■ **Task details**
Output the run of lines that opens with the first line of the material below and closes with the line containing "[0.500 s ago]", both included, and drop the pictures.

■ **Material for this task**
Content starts

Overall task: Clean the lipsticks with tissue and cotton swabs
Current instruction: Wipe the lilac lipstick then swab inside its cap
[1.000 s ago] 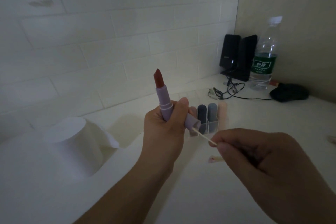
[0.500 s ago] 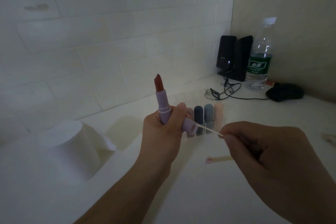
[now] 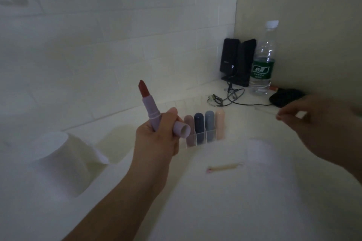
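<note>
My left hand [image 3: 156, 139] grips an open lilac lipstick [image 3: 148, 107] with its red tip pointing up, and also holds the lilac cap [image 3: 181, 130] between the fingers. Off to the right, my right hand [image 3: 321, 125] pinches a thin cotton swab [image 3: 266, 111], blurred by motion, well away from the lipstick. Behind the left hand a clear rack [image 3: 203, 137] holds several capped lipsticks in mauve, dark blue, grey-blue and peach. A used swab with a pink tip [image 3: 223, 168] lies on a white tissue [image 3: 235, 191] on the counter.
A white tissue roll [image 3: 56, 154] stands at the left. In the back right corner are two black speakers [image 3: 238, 60], a water bottle [image 3: 263, 58], tangled cables [image 3: 227, 98] and a dark object [image 3: 284, 97]. Tiled wall runs behind the counter.
My right hand has pulled the swab out of the lipstick cap and swung it away to the right. The left hand has kept the lipstick and cap upright, shifting slightly.
</note>
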`<state>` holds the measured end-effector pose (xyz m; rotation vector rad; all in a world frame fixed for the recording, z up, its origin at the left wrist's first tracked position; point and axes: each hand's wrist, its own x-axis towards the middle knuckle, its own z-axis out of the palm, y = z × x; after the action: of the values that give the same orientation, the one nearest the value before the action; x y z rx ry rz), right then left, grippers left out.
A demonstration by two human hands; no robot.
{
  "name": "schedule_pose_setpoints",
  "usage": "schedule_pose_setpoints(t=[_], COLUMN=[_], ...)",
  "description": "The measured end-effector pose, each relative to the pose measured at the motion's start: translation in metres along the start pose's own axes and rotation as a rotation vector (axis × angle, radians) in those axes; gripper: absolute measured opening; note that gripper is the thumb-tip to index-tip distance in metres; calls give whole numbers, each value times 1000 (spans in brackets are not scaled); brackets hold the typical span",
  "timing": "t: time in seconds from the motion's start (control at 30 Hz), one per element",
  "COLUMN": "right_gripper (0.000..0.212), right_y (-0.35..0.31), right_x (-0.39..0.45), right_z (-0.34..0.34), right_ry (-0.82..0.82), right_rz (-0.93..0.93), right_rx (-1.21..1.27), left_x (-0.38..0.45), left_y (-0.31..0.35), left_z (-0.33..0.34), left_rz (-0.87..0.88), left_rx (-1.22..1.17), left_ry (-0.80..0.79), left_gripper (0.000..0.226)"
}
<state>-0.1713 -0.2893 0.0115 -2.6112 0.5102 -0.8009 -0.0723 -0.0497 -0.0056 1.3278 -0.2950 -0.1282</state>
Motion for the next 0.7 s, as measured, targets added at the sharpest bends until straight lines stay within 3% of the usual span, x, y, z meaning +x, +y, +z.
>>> schedule_pose_setpoints(t=[0.13, 0.37, 0.43, 0.5, 0.6, 0.7], right_gripper=[24, 17, 13, 8, 20, 38], right_y=[22, 20, 15, 2, -33, -75], right_x=[1, -1, -1, -4, -19, -42], right_z=[12, 16, 15, 14, 16, 18], right_ry=[-298, -516, -471, -281, 33, 6], right_rz=[137, 163, 153, 63, -162, -404], right_rx=[-200, -276, -300, -282, 14, 294], left_x=[-5, -1, -3, -5, -8, -13], left_y=[-1, -2, 1, 3, 2, -1], left_z=[6, 5, 5, 5, 5, 9], left_rz=[-32, -236, -302, -355, -391, -421], left_rx=[-11, -245, -354, -447, -523, -571], left_ry=[-84, -190, -253, -305, -367, -399], left_gripper=[48, 39, 28, 24, 26, 26])
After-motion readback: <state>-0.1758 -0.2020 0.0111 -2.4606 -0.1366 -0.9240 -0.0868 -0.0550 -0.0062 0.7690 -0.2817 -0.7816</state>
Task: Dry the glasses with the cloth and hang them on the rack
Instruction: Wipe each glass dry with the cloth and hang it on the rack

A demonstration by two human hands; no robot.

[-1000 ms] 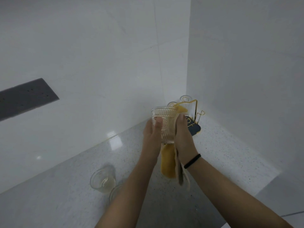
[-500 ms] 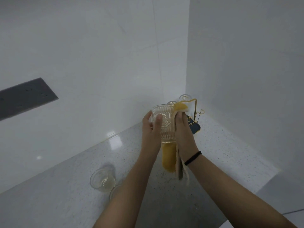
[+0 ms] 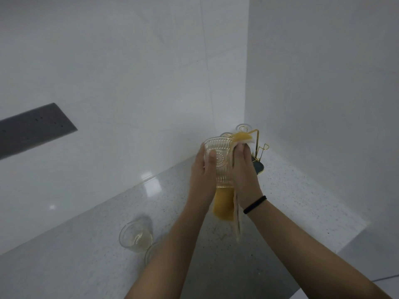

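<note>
Right in the middle of the frame we've got the ribbed glass (image 3: 218, 162) held up off the counter, and both our hands are on it. Our left hand (image 3: 201, 173) is wrapped round its left side, thumb across the front. Our right hand (image 3: 244, 171) has the yellow cloth (image 3: 224, 203) clamped against the glass's right side, one end poking out above the fingers and the rest dangling below the base.

Compared with a second ago, not a lot: the glass has slid a touch lower and left in the picture, and our left thumb has crept further across the front. So we'd say we're still rubbing and turning it, not hanging it yet. Can't tell if the inside's been wiped.

Just behind our right hand, tucked in the corner where the two walls meet, is the gold wire rack (image 3: 258, 145) on its dark base. Two glasses are already on it: the near one (image 3: 226, 134) peeks over the rim of the one we're holding, the far one (image 3: 243, 127) sits up and right of that.

Lower left of the frame, a clear glass (image 3: 136, 236) waits on the speckled counter (image 3: 302, 190), with another rim (image 3: 151, 252) half hidden by our left forearm. So, roughly halfway through, we reckon.
</note>
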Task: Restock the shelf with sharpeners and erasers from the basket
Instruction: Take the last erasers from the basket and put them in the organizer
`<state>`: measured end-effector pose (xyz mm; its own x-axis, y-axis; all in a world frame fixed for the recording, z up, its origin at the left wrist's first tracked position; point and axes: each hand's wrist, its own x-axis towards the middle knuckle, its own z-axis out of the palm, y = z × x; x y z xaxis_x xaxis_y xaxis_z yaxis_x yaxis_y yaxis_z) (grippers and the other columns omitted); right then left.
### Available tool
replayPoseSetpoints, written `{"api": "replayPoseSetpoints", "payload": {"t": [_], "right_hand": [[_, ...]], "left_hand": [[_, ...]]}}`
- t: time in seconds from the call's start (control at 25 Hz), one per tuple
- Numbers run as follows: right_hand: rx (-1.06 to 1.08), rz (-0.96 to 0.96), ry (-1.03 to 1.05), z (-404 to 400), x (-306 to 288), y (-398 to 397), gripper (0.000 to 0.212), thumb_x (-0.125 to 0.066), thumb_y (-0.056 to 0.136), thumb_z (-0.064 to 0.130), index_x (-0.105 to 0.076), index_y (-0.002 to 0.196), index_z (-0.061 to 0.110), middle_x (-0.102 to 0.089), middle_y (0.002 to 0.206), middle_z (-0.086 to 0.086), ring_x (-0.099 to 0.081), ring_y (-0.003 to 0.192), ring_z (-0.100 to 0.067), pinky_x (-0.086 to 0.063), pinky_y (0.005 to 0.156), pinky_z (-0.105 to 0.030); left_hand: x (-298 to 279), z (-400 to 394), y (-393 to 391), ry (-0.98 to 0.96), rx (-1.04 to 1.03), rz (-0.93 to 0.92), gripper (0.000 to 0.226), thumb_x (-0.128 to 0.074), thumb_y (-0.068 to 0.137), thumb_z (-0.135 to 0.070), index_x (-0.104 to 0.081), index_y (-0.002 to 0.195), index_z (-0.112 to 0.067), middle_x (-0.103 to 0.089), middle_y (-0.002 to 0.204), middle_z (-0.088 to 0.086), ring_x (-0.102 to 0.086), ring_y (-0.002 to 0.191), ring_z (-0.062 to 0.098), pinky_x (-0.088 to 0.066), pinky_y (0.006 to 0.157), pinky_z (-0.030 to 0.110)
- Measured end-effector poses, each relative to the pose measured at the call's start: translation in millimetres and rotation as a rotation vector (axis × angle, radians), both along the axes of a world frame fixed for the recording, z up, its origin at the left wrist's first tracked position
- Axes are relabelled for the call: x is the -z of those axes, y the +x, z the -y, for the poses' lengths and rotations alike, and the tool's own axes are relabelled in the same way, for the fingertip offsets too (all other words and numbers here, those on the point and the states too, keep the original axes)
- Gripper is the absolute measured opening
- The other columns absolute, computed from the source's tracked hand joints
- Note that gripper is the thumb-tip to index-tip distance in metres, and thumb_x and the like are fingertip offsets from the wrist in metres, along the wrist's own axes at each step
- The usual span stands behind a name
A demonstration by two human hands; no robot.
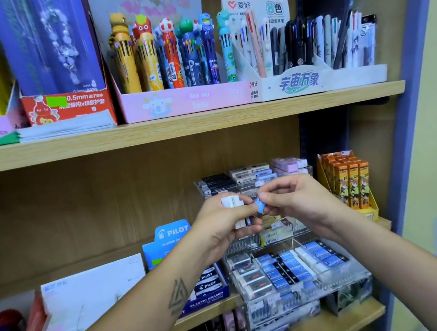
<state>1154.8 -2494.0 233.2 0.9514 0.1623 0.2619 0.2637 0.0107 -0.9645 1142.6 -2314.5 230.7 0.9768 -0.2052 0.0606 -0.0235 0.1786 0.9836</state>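
We see our left hand (pixel 221 223) gripping white erasers (pixel 232 202), count unclear behind curled fingers, while our right hand (pixel 290 200) pinches one small blue eraser (pixel 259 205), partly hidden, above the clear eraser rack (pixel 303 273) at the shelf's (pixel 327 324) right end.

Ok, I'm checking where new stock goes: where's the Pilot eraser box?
Head view, lower shelf, centre: the blue Pilot box sits just left of the clear eraser rack, partly behind the left forearm.
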Motion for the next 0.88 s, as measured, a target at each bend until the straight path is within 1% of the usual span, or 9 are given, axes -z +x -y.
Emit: {"api": "replayPoseSetpoints", "payload": {"t": [0.16,0.28,0.36,0.44,0.56,0.64,0.72,0.8,0.88], "right_hand": [[0.001,-0.059,0.062,4,6,-19,0.025,-0.072,0.081,-0.009,-0.063,0.104,-0.011,-0.067,0.088,-0.031,-0.068,0.075,-0.029,-0.060,0.072,-0.031],[0.041,-0.066,0.041,2,15,-28,0.024,-0.076,0.078,-0.004,-0.068,0.101,-0.008,-0.069,0.097,-0.031,-0.069,0.083,-0.030,-0.061,0.082,-0.036],[0.067,-0.012,-0.109,2,17,-35,0.026,-0.083,0.075,0.006,-0.074,0.099,0.003,-0.073,0.096,-0.023,-0.070,0.084,-0.024,-0.060,0.084,-0.035],[0.083,0.031,-0.232,4,19,-39,0.030,-0.087,0.071,0.013,-0.075,0.098,0.007,-0.075,0.091,-0.016,-0.070,0.080,-0.018,-0.059,0.078,-0.030],[0.119,0.146,-0.490,12,24,-36,0.023,-0.084,0.075,0.005,-0.075,0.095,0.007,-0.073,0.086,-0.007,-0.066,0.075,-0.011,-0.055,0.071,-0.020],[0.129,0.289,-0.769,17,31,-31,0.021,-0.074,0.079,-0.004,-0.075,0.092,0.012,-0.074,0.085,-0.002,-0.067,0.075,-0.006,-0.053,0.071,-0.018],[0.105,0.363,-0.978,19,41,-27,0.024,-0.065,0.083,-0.003,-0.078,0.094,0.014,-0.075,0.086,0.002,-0.068,0.079,-0.004,-0.053,0.073,-0.019],[0.111,0.374,-1.072,18,49,-25,0.023,-0.065,0.085,0.004,-0.078,0.096,0.018,-0.075,0.090,0.004,-0.068,0.083,-0.005,-0.055,0.078,-0.022],[0.107,0.329,-1.094,17,49,-24,0.020,-0.068,0.086,0.007,-0.078,0.096,0.020,-0.074,0.092,0.006,-0.067,0.084,-0.005,-0.055,0.078,-0.020]], "left_hand": [[7,-2,-16,-0.016,0.002,-0.028,0.011,-0.070,0.084,0.007,-0.064,0.089,0.000,-0.068,0.072,0.018,-0.069,0.064,0.025,-0.061,0.059,0.031],[15,5,-26,-0.009,-0.016,-0.046,0.016,-0.070,0.082,0.012,-0.061,0.087,-0.001,-0.068,0.073,0.018,-0.071,0.066,0.029,-0.062,0.060,0.034],[19,11,-32,-0.001,0.009,-0.053,0.016,-0.065,0.084,0.014,-0.061,0.086,-0.001,-0.069,0.077,0.019,-0.072,0.072,0.033,-0.063,0.063,0.038],[21,13,-36,0.014,0.062,-0.067,0.014,-0.059,0.086,0.016,-0.062,0.093,0.004,-0.070,0.085,0.023,-0.073,0.079,0.035,-0.063,0.065,0.039],[25,9,-43,0.091,0.117,-0.104,0.021,-0.054,0.087,0.015,-0.061,0.106,0.011,-0.068,0.094,0.029,-0.073,0.084,0.039,-0.063,0.066,0.040],[25,3,-44,0.115,0.060,-0.128,0.018,-0.057,0.087,0.016,-0.060,0.101,0.007,-0.067,0.090,0.031,-0.073,0.078,0.038,-0.062,0.062,0.039],[27,-4,-43,0.114,-0.003,-0.145,0.017,-0.057,0.086,0.016,-0.059,0.099,0.005,-0.067,0.085,0.031,-0.073,0.075,0.037,-0.062,0.060,0.037],[29,-10,-42,0.110,-0.043,-0.156,0.016,-0.057,0.087,0.016,-0.058,0.099,0.005,-0.067,0.082,0.030,-0.072,0.073,0.037,-0.062,0.061,0.038],[31,-13,-43,0.110,-0.040,-0.163,0.015,-0.057,0.088,0.015,-0.058,0.098,0.004,-0.067,0.083,0.031,-0.072,0.073,0.038,-0.063,0.063,0.040]]}}
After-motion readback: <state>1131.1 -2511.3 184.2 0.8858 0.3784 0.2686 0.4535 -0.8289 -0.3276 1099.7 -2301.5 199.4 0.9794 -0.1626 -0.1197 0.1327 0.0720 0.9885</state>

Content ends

■ **Problem solution**
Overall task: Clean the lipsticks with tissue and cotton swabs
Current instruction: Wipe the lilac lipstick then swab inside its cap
[1.000 s ago] 
[0.500 s ago] 

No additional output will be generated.